You are entirely free in the development of your system, from the front end to the back end and beyond, and you may even use extra data, including clean data, additional noisy data created by running the provided simulation baseline (or an improved version thereof), or any other data.

However, you should provide enough information, results and comparisons, such that one can understand where the performance gains obtained by your system come from. For example, if your system is made of multiple blocks, we encourage you to separately evaluate and report the influence of each block on performance.

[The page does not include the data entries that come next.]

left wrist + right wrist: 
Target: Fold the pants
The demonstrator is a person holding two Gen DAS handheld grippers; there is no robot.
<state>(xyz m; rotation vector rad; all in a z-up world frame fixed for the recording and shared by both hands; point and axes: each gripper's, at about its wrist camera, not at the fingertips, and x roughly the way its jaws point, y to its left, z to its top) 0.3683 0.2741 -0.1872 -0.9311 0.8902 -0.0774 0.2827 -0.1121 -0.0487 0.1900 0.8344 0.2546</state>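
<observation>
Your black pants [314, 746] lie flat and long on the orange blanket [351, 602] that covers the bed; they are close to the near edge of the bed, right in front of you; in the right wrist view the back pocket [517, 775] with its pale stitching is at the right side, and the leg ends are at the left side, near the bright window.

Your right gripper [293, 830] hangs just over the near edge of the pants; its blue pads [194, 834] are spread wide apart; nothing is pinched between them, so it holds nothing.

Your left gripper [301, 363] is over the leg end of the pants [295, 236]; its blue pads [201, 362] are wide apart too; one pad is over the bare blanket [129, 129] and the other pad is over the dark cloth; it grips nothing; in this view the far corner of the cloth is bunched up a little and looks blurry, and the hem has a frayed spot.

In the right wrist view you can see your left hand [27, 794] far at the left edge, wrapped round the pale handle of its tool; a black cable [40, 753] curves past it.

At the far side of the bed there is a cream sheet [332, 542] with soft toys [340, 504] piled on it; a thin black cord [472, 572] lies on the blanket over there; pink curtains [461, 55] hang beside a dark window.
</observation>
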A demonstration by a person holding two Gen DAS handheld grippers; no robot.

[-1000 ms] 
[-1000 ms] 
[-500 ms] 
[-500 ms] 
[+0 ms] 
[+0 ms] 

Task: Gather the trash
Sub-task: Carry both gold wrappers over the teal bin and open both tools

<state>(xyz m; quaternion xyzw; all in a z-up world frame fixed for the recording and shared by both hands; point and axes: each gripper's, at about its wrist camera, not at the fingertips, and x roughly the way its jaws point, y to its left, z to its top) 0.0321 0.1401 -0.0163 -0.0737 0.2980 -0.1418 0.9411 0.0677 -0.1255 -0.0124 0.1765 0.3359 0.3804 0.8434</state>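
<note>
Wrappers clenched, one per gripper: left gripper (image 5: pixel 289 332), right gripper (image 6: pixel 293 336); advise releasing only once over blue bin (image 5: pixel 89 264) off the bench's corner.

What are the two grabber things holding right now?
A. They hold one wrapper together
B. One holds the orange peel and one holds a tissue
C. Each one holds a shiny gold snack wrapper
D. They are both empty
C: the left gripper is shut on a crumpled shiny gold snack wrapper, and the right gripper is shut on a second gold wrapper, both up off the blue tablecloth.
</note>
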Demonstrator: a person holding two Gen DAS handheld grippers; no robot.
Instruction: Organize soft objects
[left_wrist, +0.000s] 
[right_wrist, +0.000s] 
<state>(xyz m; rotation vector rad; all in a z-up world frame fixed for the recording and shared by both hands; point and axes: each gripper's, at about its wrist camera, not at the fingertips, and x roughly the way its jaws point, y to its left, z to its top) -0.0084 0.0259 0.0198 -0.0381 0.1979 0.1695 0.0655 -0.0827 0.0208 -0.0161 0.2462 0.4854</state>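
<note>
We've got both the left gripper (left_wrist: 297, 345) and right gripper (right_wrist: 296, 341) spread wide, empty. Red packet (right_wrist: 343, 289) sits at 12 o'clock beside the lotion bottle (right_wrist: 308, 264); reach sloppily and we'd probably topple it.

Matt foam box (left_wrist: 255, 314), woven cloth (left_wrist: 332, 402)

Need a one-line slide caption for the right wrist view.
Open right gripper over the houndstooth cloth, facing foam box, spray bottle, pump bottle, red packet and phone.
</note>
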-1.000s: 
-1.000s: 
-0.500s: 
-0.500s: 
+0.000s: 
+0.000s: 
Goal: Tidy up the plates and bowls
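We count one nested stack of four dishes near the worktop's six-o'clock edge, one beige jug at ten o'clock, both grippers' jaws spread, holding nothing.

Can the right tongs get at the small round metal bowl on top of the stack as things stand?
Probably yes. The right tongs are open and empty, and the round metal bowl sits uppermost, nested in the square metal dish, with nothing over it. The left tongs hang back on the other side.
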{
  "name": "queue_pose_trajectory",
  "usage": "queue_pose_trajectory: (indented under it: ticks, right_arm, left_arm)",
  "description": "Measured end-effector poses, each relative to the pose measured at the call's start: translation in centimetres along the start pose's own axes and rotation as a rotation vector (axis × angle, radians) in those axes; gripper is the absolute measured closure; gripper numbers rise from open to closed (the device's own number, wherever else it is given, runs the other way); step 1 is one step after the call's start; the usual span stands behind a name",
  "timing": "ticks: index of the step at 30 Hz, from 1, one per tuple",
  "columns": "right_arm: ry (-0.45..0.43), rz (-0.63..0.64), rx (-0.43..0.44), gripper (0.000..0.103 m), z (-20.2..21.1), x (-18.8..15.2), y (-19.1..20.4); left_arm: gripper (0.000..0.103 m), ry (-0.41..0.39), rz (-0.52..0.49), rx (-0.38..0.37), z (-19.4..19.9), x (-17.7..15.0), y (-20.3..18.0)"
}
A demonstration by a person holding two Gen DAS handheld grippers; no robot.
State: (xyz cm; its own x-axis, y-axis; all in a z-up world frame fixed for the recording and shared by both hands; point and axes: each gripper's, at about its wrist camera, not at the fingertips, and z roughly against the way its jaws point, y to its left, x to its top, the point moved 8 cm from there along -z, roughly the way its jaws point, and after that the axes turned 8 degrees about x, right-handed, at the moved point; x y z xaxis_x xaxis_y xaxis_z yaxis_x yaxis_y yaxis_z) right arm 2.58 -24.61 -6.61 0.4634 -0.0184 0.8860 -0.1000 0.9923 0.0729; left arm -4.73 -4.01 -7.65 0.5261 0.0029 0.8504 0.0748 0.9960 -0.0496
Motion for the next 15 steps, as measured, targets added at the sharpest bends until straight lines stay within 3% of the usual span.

  • if you use extra training data, please also report the results of your system using the official training set, which consists of 1,600 real utterances and 7,138 simulated utterances; each utterance of the official training set can be considered in as many versions as needed (clean, noisy, enhanced...); you are even allowed to modify the acoustic simulation baseline provided that you mix each speech signal with the same noise signal as in the original simulated set (i.e., only the impulse responses can change, not the noise instance).
  • similarly, if you use extra development data, please also report the results of your system using the official development set, which consists of 410 real utterances and 410 simulated utterances for each environment;
  • if you use a different language model than provided in the baseline, please also report the results of your system with one of the provided baseline language models (3-gram, 5-gram, or RNNLM)
  • any language model rescoring technique (e.g., MBR, DLM) can be used and reported as an official result as long as the technique is trained using official training data only, i.e. data in CHiME4/data/WSJ0/wsj0/doc/lng_modl/lm_train/.
  • in the case when your system can be split into a front end and a back end and your front end differs from the baseline, please also report the results obtained by combining the baseline front end (BeamformIt) with your back end;
  • similarly, in the case when your back end differs from the baseline, please also report the results obtained by combining your front end with one of the baseline back ends (GMM, DNN+sMBR, DNN+5-gram, or DNN+RNNLM).

The interface between front and back end is taken to be either at the signal or feature level, depending whether your front end operates in the signal or feature domain.

Only the results obtained using the official training and development sets (including possible modifications of the acoustic simulation baseline as specified above) and one of the baseline language models will be taken into account in the final WER ranking of all systems.